## WORK TASK
Write out all the entries below without any change.

====== MATERIAL FOR THIS EXERCISE ======

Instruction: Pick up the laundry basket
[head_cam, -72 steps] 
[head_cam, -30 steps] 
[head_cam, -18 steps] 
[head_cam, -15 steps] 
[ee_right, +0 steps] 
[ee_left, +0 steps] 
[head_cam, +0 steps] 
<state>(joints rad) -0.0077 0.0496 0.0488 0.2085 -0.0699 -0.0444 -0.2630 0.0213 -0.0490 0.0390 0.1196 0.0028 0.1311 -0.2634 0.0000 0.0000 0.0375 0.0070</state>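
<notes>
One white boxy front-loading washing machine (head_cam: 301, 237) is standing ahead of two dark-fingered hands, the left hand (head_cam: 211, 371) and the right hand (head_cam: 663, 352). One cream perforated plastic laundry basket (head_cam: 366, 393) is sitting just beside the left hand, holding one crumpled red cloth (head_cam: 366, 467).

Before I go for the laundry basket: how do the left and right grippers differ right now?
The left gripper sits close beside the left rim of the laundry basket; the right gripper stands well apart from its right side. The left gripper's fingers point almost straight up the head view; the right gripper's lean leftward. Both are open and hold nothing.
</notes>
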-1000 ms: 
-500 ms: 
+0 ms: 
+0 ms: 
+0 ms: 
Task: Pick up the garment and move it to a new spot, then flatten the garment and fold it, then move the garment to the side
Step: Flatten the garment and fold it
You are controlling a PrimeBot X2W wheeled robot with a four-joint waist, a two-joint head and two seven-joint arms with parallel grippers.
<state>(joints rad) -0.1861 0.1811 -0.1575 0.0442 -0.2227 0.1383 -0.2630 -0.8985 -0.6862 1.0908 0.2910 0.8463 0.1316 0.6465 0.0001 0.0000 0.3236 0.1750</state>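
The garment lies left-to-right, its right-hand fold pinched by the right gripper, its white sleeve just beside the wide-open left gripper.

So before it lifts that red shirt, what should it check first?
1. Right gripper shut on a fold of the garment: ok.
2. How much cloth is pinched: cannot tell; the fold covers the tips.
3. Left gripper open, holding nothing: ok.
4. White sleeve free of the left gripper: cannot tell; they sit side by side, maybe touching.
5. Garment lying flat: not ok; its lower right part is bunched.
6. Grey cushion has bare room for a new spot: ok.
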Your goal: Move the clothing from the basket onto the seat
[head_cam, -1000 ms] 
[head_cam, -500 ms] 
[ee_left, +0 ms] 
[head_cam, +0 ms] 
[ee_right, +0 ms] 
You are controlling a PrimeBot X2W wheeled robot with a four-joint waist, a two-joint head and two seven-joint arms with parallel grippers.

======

## YOUR RESPONSE
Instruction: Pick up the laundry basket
[head_cam, -72 steps] 
[head_cam, -30 steps] 
[head_cam, -18 steps] 
[head_cam, -15 steps] 
[ee_right, +0 steps] 
[ee_left, +0 steps] 
[head_cam, +0 steps] 
<state>(joints rad) -0.0077 0.0496 0.0488 0.2085 -0.0699 -0.0444 -0.2630 0.0213 -0.0490 0.0390 0.1196 0.0028 0.1311 -0.2634 0.0000 0.0000 0.0375 0.0070</state>
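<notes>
One white boxy front-loading washing machine (head_cam: 301, 237) is standing ahead of two dark-fingered hands, the left hand (head_cam: 211, 371) and the right hand (head_cam: 663, 352). One cream perforated plastic laundry basket (head_cam: 366, 393) is sitting just beside the left hand, holding one crumpled red cloth (head_cam: 366, 467).

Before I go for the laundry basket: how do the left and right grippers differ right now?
The left gripper sits close beside the left rim of the laundry basket; the right gripper stands well apart from its right side. The left gripper's fingers point almost straight up the head view; the right gripper's lean leftward. Both are open and hold nothing.
</notes>
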-1000 ms: 
-500 ms: 
+0 ms: 
+0 ms: 
+0 ms: 
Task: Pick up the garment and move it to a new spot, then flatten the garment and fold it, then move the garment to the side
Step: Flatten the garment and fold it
You are controlling a PrimeBot X2W wheeled robot with a four-joint waist, a two-joint head and two seven-joint arms with parallel grippers.
<state>(joints rad) -0.1861 0.1811 -0.1575 0.0442 -0.2227 0.1383 -0.2630 -0.8985 -0.6862 1.0908 0.2910 0.8463 0.1316 0.6465 0.0001 0.0000 0.3236 0.1750</state>
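The garment lies left-to-right, its right-hand fold pinched by the right gripper, its white sleeve just beside the wide-open left gripper.

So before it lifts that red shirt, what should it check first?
1. Right gripper shut on a fold of the garment: ok.
2. How much cloth is pinched: cannot tell; the fold covers the tips.
3. Left gripper open, holding nothing: ok.
4. White sleeve free of the left gripper: cannot tell; they sit side by side, maybe touching.
5. Garment lying flat: not ok; its lower right part is bunched.
6. Grey cushion has bare room for a new spot: ok.
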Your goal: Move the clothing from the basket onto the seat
[head_cam, -1000 ms] 
[head_cam, -500 ms] 
[ee_left, +0 ms] 
[head_cam, +0 ms] 
[ee_right, +0 ms] 
You are controlling a PrimeBot X2W wheeled robot with a four-joint waist, a two-joint head and two seven-joint arms with parallel grippers.

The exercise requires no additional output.